_Work item_: Exactly as written, reproduce the lines from the beginning of the data through the line containing "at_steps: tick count"; the pictures are not reproduced.

[Records from a data source]
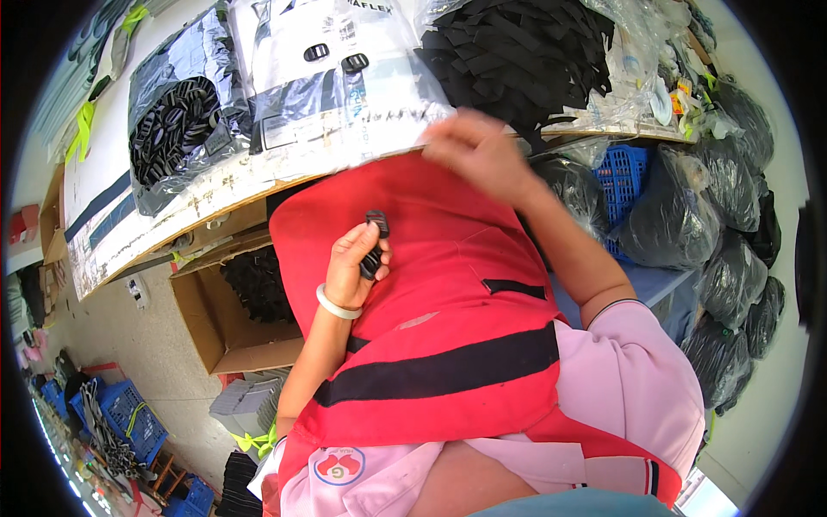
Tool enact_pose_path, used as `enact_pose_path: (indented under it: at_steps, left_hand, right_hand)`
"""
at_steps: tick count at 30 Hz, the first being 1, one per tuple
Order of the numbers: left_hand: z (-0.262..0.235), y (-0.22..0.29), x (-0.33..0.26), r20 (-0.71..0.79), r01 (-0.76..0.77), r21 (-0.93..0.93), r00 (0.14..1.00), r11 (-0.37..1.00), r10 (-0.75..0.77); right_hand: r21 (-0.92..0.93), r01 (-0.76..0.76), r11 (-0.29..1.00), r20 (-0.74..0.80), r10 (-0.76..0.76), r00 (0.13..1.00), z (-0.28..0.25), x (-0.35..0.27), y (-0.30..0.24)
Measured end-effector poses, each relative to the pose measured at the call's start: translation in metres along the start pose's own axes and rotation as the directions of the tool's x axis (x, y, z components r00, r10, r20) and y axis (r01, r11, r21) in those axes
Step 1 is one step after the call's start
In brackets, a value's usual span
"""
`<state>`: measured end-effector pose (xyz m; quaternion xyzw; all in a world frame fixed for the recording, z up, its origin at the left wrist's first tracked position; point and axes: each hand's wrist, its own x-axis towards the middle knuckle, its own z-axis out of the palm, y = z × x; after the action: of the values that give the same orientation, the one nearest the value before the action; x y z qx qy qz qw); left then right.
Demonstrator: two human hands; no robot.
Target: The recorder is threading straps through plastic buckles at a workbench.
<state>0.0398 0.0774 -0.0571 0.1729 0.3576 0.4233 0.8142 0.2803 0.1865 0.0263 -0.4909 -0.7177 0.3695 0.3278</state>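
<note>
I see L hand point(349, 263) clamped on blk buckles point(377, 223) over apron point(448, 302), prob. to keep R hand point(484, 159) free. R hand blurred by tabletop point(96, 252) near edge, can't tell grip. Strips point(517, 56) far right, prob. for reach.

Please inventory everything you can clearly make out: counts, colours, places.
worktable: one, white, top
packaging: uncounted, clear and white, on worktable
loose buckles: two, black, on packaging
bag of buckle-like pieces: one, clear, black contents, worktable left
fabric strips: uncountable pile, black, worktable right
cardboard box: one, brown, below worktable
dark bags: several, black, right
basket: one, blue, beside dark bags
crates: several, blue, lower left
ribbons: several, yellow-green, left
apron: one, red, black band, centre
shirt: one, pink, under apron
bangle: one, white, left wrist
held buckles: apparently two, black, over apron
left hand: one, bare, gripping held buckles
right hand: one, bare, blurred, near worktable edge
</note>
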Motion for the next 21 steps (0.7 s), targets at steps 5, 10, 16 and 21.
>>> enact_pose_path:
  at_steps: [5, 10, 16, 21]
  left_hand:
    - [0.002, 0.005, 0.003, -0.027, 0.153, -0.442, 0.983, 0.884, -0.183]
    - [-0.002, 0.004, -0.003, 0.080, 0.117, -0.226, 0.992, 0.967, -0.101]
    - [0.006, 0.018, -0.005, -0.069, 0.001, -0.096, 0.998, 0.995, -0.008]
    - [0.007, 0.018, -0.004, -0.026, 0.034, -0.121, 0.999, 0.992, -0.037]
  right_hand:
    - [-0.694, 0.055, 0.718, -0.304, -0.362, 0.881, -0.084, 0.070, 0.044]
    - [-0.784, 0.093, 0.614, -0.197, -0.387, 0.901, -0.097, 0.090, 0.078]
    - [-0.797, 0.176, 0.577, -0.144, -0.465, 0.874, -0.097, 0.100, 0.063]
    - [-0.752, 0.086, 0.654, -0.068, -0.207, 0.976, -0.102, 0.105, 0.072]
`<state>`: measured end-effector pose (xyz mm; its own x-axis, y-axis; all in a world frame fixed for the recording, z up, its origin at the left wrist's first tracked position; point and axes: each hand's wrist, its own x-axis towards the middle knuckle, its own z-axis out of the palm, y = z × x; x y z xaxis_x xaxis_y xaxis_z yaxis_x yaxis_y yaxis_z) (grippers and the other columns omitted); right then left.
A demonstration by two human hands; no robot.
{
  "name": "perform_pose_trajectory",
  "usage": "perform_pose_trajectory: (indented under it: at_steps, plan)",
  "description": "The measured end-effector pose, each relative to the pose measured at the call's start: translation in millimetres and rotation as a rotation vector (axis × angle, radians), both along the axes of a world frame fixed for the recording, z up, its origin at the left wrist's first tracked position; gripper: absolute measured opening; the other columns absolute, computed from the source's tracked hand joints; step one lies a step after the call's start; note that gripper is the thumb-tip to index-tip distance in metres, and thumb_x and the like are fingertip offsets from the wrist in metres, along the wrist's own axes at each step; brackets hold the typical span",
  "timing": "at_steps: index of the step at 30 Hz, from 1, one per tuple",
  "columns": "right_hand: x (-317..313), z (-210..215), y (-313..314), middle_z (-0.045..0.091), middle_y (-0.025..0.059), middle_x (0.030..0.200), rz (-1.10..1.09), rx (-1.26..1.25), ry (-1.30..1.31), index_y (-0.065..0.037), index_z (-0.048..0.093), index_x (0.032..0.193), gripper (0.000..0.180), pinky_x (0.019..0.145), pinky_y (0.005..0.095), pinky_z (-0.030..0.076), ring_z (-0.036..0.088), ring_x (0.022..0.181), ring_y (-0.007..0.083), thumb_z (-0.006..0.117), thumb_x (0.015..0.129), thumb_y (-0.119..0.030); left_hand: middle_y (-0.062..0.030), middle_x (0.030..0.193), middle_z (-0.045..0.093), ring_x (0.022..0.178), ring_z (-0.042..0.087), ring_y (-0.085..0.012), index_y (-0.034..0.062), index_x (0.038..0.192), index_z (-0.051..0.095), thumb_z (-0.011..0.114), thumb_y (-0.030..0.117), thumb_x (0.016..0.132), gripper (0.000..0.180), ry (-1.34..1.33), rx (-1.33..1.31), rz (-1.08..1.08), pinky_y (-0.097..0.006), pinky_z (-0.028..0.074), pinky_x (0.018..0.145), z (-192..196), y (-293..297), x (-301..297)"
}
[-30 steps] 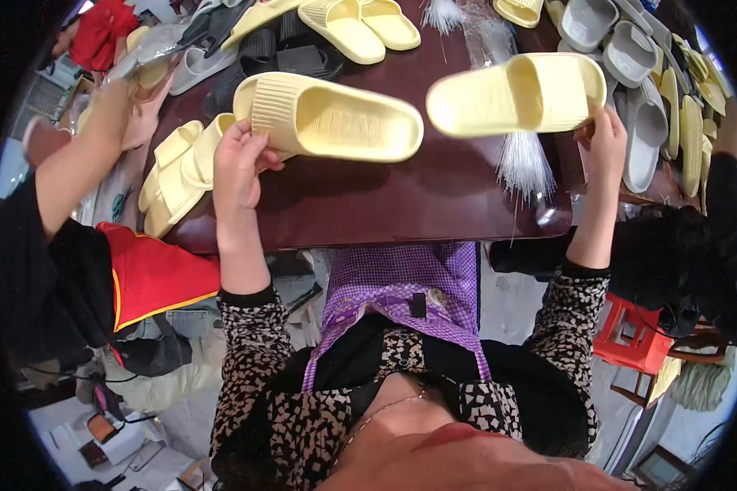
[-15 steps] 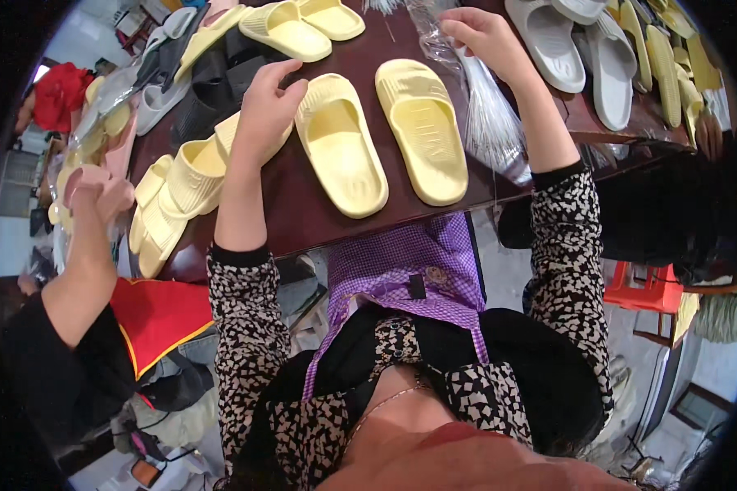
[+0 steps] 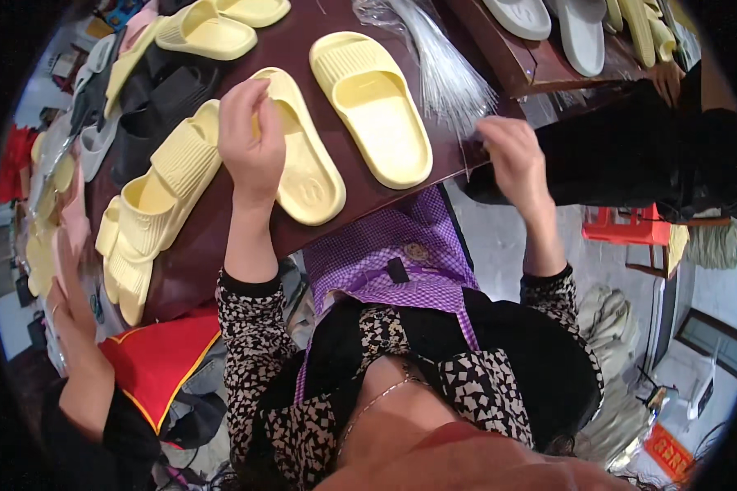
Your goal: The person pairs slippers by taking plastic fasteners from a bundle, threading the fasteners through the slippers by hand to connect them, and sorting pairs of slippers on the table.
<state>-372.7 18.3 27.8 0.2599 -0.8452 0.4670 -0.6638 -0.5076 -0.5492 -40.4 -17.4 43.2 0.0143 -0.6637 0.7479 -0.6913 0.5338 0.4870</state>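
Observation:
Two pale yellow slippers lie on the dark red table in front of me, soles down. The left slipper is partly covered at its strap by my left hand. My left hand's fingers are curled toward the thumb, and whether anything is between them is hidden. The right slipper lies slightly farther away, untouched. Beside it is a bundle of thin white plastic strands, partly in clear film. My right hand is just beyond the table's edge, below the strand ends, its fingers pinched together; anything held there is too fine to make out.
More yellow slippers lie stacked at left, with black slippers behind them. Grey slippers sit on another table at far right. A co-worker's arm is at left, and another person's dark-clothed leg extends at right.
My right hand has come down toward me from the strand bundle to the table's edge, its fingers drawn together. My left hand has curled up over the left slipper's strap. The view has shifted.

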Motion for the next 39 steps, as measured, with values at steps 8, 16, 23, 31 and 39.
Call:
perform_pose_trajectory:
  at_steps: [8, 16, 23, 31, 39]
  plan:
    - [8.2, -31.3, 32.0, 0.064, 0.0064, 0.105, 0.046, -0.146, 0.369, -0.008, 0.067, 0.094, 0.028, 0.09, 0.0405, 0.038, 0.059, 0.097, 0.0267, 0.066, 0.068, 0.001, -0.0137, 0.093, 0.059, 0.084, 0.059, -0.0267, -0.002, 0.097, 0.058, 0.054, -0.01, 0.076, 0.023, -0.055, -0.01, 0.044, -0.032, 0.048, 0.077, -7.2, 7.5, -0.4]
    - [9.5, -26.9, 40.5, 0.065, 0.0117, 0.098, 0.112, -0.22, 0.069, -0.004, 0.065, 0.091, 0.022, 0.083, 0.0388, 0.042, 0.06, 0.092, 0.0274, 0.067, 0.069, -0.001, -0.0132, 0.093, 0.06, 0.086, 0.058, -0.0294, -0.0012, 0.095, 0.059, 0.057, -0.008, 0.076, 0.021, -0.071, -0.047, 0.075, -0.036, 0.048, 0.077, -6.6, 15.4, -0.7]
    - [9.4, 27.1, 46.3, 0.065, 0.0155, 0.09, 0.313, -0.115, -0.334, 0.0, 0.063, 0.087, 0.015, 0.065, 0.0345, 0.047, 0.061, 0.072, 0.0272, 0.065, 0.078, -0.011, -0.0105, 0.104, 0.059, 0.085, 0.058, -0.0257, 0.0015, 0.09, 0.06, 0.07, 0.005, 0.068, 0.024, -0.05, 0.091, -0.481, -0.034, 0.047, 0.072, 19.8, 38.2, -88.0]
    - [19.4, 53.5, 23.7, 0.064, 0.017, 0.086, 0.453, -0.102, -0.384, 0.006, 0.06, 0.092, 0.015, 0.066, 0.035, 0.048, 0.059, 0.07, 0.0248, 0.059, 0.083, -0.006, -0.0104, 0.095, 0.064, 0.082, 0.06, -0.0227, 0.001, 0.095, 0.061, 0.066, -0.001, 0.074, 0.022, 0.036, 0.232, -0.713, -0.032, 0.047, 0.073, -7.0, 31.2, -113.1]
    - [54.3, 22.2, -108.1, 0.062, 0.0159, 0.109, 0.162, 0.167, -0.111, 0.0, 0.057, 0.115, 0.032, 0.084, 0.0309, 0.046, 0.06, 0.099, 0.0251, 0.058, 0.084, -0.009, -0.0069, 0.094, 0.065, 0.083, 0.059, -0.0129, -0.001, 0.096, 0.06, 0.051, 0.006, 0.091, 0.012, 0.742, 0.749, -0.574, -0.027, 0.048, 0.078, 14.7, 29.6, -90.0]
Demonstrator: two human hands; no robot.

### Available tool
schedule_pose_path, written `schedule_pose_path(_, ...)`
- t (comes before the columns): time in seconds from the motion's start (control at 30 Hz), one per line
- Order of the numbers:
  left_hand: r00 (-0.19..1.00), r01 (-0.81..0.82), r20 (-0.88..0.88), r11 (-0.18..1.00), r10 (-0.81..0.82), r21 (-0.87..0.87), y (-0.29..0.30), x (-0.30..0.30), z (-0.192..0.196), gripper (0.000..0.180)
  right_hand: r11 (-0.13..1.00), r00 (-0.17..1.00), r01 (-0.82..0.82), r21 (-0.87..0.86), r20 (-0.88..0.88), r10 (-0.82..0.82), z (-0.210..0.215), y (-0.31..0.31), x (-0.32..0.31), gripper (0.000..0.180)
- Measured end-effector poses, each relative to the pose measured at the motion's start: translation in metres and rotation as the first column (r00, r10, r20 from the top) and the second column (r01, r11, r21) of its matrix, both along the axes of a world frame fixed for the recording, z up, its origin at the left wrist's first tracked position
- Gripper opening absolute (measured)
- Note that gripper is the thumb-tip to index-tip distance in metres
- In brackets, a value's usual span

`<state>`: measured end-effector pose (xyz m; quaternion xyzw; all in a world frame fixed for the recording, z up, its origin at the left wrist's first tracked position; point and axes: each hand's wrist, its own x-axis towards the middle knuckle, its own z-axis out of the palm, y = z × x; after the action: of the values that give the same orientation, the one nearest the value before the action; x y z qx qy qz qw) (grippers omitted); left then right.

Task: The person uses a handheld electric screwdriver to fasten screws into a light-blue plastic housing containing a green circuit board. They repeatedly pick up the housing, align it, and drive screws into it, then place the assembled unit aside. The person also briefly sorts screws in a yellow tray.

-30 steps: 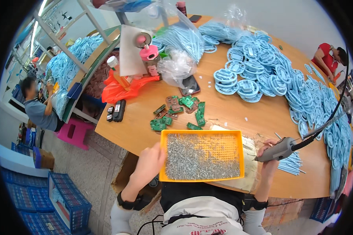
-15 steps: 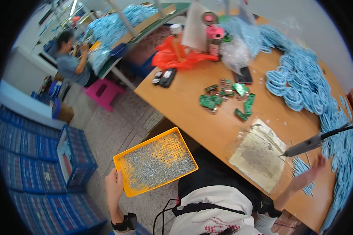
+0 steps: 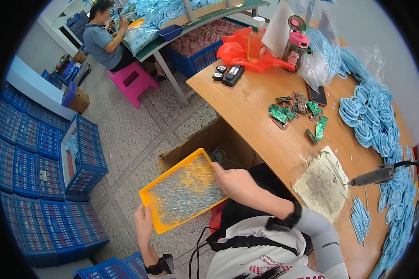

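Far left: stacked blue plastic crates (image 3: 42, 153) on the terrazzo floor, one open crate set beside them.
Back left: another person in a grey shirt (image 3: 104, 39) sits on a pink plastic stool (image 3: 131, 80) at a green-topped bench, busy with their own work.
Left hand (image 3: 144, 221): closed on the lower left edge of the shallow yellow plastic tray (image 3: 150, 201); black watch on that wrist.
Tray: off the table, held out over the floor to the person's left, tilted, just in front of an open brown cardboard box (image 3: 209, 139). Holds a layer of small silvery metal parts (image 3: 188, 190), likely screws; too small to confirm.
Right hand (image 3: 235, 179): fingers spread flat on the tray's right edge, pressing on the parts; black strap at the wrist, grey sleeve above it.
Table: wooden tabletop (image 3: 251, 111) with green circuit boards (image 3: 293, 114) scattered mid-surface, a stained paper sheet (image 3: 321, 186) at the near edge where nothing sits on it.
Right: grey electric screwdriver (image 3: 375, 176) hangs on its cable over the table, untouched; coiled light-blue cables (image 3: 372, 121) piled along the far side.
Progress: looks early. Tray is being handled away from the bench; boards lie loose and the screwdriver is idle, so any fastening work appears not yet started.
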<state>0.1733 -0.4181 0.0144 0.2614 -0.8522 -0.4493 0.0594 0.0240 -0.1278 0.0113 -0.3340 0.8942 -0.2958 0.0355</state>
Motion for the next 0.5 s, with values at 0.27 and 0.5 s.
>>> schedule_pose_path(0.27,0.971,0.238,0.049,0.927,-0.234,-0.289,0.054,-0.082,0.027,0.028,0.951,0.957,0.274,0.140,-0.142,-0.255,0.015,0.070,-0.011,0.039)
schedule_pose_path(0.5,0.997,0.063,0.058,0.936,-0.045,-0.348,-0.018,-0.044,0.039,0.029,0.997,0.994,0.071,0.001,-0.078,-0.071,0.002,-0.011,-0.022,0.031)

_Response to the task_:
Tool enact_pose_path, used as `enact_pose_path: (indented under it: at_steps, left_hand, right_hand)`
"""
at_steps: tick count at 30 Hz, the first being 1, one per tuple

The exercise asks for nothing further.